▶ EXERCISE GOAL: Go to the line below that has "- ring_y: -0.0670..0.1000", print it and each line after it exactly, and stop after the line that has "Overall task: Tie"; leave out pictures.

** DATA SECTION follows **

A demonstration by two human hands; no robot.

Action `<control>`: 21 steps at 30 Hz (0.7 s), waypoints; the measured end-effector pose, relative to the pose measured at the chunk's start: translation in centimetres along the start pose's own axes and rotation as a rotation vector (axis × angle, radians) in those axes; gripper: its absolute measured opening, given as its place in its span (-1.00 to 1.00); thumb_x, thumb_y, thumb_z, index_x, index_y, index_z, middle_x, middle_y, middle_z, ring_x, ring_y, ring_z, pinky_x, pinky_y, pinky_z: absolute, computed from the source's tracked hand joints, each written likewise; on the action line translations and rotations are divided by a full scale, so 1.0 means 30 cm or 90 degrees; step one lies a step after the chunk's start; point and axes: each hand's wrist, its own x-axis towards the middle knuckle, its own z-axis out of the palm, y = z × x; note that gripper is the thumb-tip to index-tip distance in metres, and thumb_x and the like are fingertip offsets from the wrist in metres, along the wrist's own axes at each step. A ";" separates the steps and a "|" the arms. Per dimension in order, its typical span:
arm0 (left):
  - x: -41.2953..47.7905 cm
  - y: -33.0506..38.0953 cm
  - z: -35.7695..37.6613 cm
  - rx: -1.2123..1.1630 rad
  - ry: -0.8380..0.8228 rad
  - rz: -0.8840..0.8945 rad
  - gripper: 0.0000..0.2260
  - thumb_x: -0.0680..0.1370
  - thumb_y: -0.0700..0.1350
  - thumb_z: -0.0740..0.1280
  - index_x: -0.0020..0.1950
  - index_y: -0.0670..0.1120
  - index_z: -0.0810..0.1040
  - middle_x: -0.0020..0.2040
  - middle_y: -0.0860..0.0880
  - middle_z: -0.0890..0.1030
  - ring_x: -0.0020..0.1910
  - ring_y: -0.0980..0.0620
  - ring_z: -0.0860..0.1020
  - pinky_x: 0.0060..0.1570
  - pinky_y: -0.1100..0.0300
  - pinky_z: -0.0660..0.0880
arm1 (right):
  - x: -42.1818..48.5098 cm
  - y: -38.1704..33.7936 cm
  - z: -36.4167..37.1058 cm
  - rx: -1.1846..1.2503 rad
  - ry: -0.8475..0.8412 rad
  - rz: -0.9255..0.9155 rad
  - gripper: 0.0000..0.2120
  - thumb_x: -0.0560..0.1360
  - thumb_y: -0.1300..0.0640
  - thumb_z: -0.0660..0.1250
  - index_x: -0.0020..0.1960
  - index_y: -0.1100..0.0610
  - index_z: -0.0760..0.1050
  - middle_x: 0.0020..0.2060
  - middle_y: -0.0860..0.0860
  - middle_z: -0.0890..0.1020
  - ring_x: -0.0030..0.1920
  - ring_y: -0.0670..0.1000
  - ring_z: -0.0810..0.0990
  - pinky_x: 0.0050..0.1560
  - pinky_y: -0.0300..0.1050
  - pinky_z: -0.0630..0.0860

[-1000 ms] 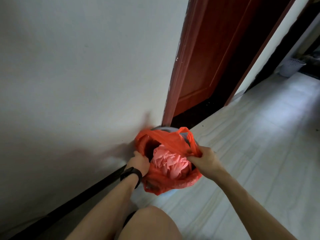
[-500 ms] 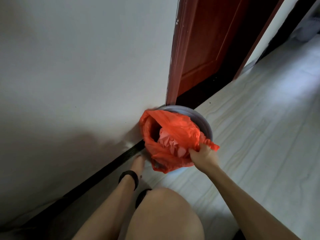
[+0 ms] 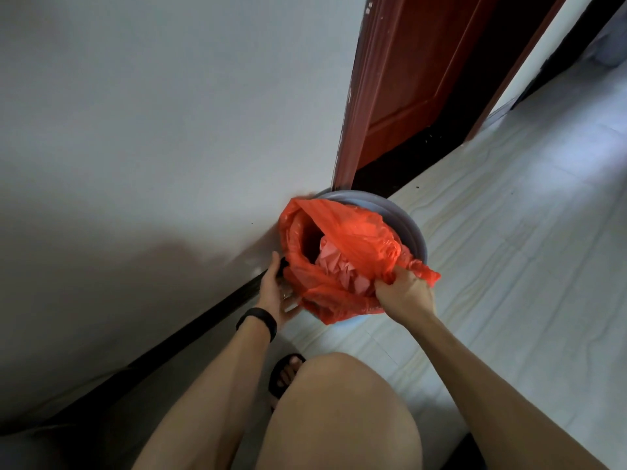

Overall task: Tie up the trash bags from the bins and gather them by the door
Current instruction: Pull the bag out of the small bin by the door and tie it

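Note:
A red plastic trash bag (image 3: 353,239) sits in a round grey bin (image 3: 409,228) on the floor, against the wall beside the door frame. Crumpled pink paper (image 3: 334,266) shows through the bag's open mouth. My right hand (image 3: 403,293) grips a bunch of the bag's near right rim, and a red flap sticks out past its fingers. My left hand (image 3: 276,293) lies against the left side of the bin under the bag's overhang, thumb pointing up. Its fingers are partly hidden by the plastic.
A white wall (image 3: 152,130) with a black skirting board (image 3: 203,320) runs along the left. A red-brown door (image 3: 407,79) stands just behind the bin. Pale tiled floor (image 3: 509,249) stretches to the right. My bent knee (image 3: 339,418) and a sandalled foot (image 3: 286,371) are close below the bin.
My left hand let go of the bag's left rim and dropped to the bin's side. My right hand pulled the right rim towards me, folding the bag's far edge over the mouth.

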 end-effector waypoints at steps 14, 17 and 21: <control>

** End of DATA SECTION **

▶ COMPLETED EXERCISE:
  - ring_y: -0.0670..0.1000
  - ring_z: -0.0810..0.0990
  - pinky_x: 0.0050..0.1560
  - pinky_y: -0.0300..0.1050
  - pinky_z: -0.0630..0.0860

[-1000 ms] 
[-500 ms] 
[+0 ms] 

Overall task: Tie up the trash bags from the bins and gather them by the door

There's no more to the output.